Ocupé el último asiento libre de la guagua. Detrás de mí montó una señora con un cake y enseguida me ofrecí a llevárselo. A mi lado, una muchacha cargaba a un niño pequeño que vio el dulce y se dijo: «Esta es la mía».
La historia siguió así: el niño que intentaba manosear el cake, la madre que lo regañaba, yo que miraba a la dueña, ella que me asentía para que lo dejara comer y yo que le daba luz verde al goloso. Pero la criatura, como Víctor Mesa, iba por más y le «fajó» a una de las flores del pastel.
La dueña se encogió de hombros como quien dice «que empiece el cumpleaños» y así fue: yo embarrada, embarrado el niño, embarrada la madre, todos con merengue, menos el pobre cake. La señora pidió parada, me agradeció, le devolví lo suyo con un «que lo disfrute», me arqueó la ceja como quien piensa «lo que queda de él».
En la parada siguiente se desmontaron la madre y el niño, un señor tomó el asiento a mi lado y subió un joven con un colchón amarrado al medio con un cinto. Mi nuevo compañero enseguida le pidió el colchón al muchacho y de paso lo interrogó: «Oye, ¿ese cinto dónde lo compraste? Está bueno!». «En los artesanos, asere, hay cantidad».
El colchón me iba aplastando uno de los laterales de la cara y traté de correrme, el muchacho lo notó y me expresó: «Tranquila, pepilla, recuéstate sin pena». Comida y cama, y solo vamos por la segunda parada… Hummm, este viaje promete, pensé.

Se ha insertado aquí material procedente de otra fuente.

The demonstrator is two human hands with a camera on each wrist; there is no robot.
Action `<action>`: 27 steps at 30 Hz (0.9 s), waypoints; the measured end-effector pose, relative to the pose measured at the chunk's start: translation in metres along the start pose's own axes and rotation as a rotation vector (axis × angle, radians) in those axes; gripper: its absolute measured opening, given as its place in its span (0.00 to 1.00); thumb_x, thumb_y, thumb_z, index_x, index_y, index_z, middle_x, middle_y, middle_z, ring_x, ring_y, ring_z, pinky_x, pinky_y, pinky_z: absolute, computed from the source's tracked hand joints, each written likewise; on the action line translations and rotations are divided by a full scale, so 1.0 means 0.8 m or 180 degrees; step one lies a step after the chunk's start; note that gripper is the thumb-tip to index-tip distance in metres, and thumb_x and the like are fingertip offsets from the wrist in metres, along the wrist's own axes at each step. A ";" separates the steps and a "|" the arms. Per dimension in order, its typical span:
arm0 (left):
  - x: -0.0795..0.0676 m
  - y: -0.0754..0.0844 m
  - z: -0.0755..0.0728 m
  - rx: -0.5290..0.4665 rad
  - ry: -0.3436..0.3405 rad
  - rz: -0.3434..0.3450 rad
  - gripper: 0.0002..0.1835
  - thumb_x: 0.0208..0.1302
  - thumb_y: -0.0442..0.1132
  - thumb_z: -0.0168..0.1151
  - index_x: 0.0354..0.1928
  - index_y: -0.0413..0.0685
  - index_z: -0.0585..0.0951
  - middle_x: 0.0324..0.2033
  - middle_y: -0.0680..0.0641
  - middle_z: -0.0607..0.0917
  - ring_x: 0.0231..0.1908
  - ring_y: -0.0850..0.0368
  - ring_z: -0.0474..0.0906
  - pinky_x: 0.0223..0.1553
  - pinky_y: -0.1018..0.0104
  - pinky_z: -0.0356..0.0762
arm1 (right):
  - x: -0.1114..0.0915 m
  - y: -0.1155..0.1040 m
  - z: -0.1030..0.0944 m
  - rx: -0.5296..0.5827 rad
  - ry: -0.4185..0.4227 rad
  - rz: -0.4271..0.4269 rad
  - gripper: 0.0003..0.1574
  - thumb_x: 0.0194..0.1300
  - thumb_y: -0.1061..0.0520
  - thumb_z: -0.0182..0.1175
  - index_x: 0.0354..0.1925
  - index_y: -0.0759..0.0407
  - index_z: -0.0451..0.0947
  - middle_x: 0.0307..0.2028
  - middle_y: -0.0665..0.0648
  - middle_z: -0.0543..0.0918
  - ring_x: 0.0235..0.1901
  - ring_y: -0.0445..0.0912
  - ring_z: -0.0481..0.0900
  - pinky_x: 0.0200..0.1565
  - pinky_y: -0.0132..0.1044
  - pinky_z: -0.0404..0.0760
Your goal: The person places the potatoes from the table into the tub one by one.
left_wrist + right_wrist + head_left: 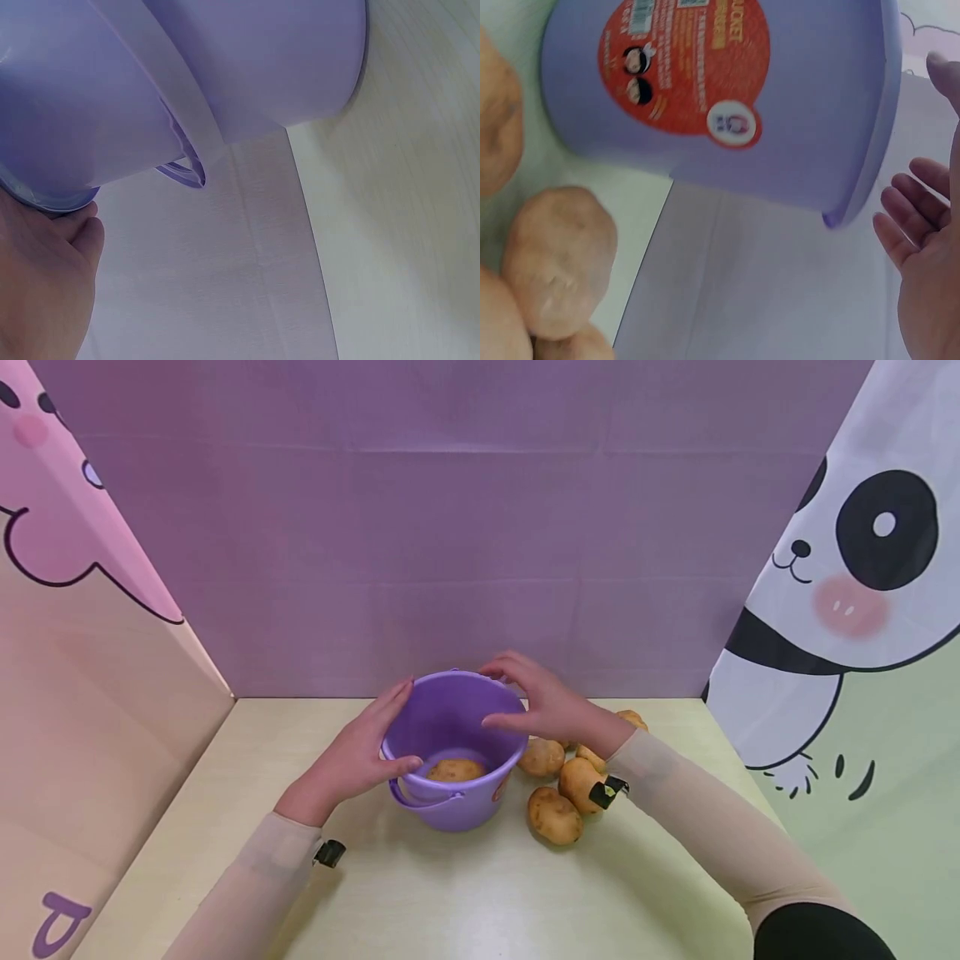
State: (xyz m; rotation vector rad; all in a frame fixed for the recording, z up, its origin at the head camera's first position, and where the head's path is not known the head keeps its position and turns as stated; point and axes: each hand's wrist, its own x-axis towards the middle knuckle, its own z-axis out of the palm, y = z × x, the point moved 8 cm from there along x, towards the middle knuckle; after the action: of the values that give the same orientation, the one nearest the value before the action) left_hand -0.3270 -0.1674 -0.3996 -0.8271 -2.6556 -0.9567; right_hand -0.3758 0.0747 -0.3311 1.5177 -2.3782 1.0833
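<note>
A purple plastic bucket (pixel 462 812) stands on the table with one potato (pixel 456 770) inside at the bottom. My left hand (pixel 358 758) is at the bucket's left rim, fingers extended along it and thumb reaching over the front edge. In the left wrist view, those fingertips (pixel 84 225) are right at the rim. Over the right side of the rim is my right hand (pixel 542 700), its thumb apart from its loosely bent fingers. The right wrist view shows this hand beside the bucket's mouth with nothing in its grasp, and a red label (pixel 682 60) on the bucket's side.
Several loose potatoes (pixel 555 816) lie on the table to the right of the bucket, some partly under my right forearm. The bucket's handle (pixel 423 804) hangs down at the front. A purple backdrop (pixel 465 527) rises behind the table, with printed side panels left and right.
</note>
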 end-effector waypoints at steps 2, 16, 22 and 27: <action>0.000 0.000 0.000 0.0008 0.0001 0.0007 0.67 0.64 0.79 0.66 0.89 0.42 0.54 0.88 0.39 0.54 0.86 0.34 0.51 0.78 0.27 0.59 | -0.008 0.003 -0.008 -0.0056 0.0062 0.0032 0.39 0.65 0.55 0.82 0.69 0.65 0.79 0.63 0.61 0.82 0.64 0.59 0.79 0.68 0.55 0.79; -0.001 -0.001 0.001 0.0001 0.0013 0.0024 0.64 0.65 0.71 0.72 0.89 0.43 0.54 0.88 0.41 0.54 0.86 0.35 0.51 0.79 0.27 0.59 | -0.080 0.054 -0.060 -0.0242 0.0380 0.0565 0.35 0.70 0.59 0.77 0.70 0.62 0.78 0.67 0.60 0.78 0.64 0.57 0.76 0.66 0.60 0.78; 0.000 -0.001 0.002 -0.0007 0.0016 0.0047 0.66 0.65 0.77 0.67 0.90 0.44 0.53 0.88 0.41 0.54 0.86 0.35 0.51 0.79 0.27 0.59 | -0.118 0.087 -0.077 -0.0288 0.0486 0.0913 0.34 0.72 0.58 0.75 0.72 0.61 0.77 0.68 0.60 0.77 0.64 0.56 0.76 0.67 0.60 0.76; 0.001 -0.002 0.003 0.0013 0.0005 0.0010 0.64 0.66 0.74 0.69 0.90 0.44 0.53 0.88 0.39 0.54 0.86 0.34 0.50 0.78 0.27 0.59 | -0.150 0.114 -0.088 -0.0341 0.0601 0.1116 0.33 0.73 0.58 0.74 0.71 0.63 0.77 0.66 0.62 0.78 0.64 0.61 0.76 0.65 0.62 0.77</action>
State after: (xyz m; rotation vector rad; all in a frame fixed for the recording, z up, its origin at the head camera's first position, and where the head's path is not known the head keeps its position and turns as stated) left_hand -0.3283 -0.1664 -0.4021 -0.8291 -2.6530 -0.9506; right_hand -0.4116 0.2300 -0.3791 0.9398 -2.5761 1.0835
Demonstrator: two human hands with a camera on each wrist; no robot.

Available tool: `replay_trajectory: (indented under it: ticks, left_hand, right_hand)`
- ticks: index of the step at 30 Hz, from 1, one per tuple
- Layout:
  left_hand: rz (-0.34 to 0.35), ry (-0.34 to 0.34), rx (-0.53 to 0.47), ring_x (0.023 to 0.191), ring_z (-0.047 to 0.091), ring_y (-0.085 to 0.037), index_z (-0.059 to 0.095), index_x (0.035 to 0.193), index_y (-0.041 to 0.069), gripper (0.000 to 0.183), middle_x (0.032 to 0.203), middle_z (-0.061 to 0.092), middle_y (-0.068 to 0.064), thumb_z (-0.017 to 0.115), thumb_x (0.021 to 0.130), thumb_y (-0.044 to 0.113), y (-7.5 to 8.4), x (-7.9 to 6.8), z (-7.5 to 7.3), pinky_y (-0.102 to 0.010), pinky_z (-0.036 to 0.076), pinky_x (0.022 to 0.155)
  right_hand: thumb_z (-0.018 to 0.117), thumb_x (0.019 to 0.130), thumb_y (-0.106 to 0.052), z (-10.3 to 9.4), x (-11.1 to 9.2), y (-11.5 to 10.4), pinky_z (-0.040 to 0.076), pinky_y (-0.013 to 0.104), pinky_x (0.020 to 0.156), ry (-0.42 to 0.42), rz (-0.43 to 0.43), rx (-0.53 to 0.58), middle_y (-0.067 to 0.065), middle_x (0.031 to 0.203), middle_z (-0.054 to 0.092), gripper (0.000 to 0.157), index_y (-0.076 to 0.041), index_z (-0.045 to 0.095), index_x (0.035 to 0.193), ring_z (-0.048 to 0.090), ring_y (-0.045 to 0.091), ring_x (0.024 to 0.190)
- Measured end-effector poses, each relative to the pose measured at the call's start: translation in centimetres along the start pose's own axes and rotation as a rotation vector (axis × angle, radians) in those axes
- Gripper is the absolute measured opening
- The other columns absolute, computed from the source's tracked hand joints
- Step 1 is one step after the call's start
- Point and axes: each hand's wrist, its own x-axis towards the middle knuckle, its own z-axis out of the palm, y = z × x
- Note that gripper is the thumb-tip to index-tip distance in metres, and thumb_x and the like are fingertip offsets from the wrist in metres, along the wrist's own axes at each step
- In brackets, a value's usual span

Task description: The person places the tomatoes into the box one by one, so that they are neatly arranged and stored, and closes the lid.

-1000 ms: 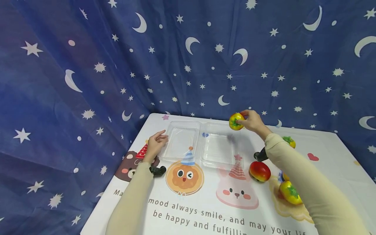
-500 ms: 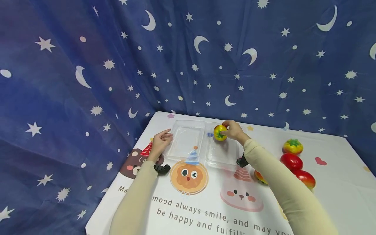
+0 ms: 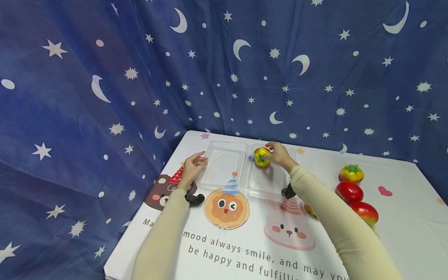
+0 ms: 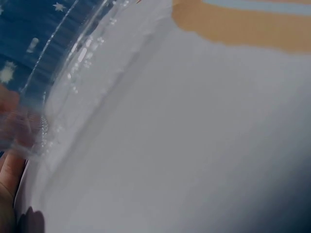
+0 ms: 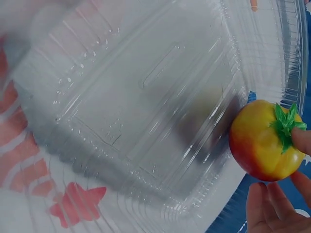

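My right hand (image 3: 279, 156) pinches a round yellow-red toy fruit (image 3: 261, 157) with a green leafy top, held over the right half of a clear plastic clamshell container (image 3: 224, 168). In the right wrist view, the thumb lies at the green top of the fruit (image 5: 262, 145), with fingers (image 5: 279, 213) below it. The fruit's shadow falls on the bare container floor (image 5: 146, 97). At the container's outer left edge rests my left hand (image 3: 192, 169), fingers loosely extended. The left wrist view shows part of those fingers through the clear rim (image 4: 46, 121).
Right of the container lie a yellow-red fruit with a green top (image 3: 351, 173), a red fruit (image 3: 349, 192) and a red-yellow fruit (image 3: 364, 212). Another fruit (image 3: 310, 210) is partly behind the right sleeve. A blue star-patterned curtain (image 3: 224, 70) hangs behind the table's far edge.
My right hand has moved left and down with the yellow-red fruit, from beyond the container's right rim to over its right half. The left hand keeps its place at the left edge.
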Motion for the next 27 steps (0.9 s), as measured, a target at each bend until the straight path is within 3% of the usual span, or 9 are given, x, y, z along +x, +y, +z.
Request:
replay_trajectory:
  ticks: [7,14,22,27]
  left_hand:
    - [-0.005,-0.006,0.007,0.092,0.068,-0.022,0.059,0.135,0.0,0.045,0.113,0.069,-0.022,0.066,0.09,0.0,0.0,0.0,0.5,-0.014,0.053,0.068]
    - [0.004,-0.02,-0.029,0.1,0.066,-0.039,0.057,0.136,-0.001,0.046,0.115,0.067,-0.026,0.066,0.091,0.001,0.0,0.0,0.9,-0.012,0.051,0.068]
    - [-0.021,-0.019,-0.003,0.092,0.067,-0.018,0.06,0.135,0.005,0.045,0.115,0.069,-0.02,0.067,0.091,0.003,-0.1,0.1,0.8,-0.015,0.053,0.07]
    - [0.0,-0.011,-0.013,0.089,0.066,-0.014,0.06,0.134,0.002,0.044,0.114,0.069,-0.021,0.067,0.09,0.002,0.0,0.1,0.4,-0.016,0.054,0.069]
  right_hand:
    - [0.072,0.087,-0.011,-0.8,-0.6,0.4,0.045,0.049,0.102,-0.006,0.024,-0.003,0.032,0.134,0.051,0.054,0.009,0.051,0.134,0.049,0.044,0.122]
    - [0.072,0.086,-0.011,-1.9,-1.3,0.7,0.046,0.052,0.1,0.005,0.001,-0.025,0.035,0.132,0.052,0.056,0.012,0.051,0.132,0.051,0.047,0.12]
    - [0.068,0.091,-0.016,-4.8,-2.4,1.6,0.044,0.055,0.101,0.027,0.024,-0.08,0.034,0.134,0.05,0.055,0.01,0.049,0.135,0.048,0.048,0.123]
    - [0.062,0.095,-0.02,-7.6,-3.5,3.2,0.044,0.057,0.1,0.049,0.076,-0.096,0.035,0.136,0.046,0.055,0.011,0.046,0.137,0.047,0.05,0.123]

Después se montó un señor con un nailon prieto lleno de laticas. Exigió su asiento de impedido físico al lado de otra viejita, quien enseguida se interesó por el destino de las latas. El señor, al parecer con problemas auditivos, proyectó para toda la guagua: «Es que yo y mi esposa hacemos flan y durofrío para vender en ellas». «¡Cómo le gusta el durofrío a mi nieta…!», exclamó la señora y creó un suspenso posterior como sugiriendo «pero no tengo laticas para hacérselos». En el acto, su interlocutor comenzó a gritarle la receta de cómo hacerlos matizados con sirope de naranja y de cola. «¿Y los flanes?», preguntó una temba de tres asientos atrás. Una del medio hizo sus aportaciones posmodernistas flaneras: «Yo los hago en el microondas y me quedan riquísimos».
El viejito llegó a su destino; antes de desmontarse le regaló tres laticas a la señora y el consejo de «rasparlas bien contra la acera para que no se corte su nieta con el borde».
En la próxima parada se montó un hombre con una tanqueta de sancocho. Supimos lo que era porque el chofer, antes de dejarlo avanzar, le comentó: «No te me pongas bravo, mi hermano, pero destápame eso porque yo aquí no puedo cargar nada ilegal». La destapó y era sancocho del bueno, porque todos sentimos su «olor». Después de comprobar que cargar comida para el puerco de los 15 de la chama era legal, el chofer siguió enamorando a una rubia tiposa: «Mi’ja, llevo 30 años manejando; tú 30 años montando esta guagua y yo bajándote la misma muela… Dime que sí, anda». La oxigenada pestañeaba, se reía, se arreglaba el escote, pero creo que iba a seguir gozando del privilegio del asiento de empleados 30 años más, antes de darle el no definitivo.
En la hilera de asientos frente a la mía, dos señoras me miraban tan incisivamente que me tuve que voltear. Haciéndome parte de la conversación, una le dijo a la otra: «Cómo le gusta a la juventud de ahora pintarse las bembas de esos colores raros». Luego de asentir con la cabeza, añadí: «Sí, a este que llevo hoy mi madre lo llama el enciguatao». «Claro, hija, parece que estás envenenada», completó la otra. Reímos a carcajadas las tres.
Siguieron subiendo personas: con los mandados de la bodega, con un cartón de huevos, con un curiel en su jaula y continuaron encadenándose correlaciones infinitas de «Dame te llevo eso», «Pásame al niño pa’cá», «Córrete para que el otro suba», «Pégate con la mente en blanco», «Dame el maletín por la ventana».
Me desmonté en mi parada sintiéndome un bicho raro por haberme subido a aquella guagua con una simple y llana cartera. Para entonces cargaba, además, con dos certezas:
1— Mañana me invento algo: coquitos para regalar o una Santiago para brindar en la guagua, porque si algo detesto yo es desentonar.
2— El concepto «socializar» nació en una guagua cubana… comparado con lo que allí se produce, todo lo demás es pura introversión.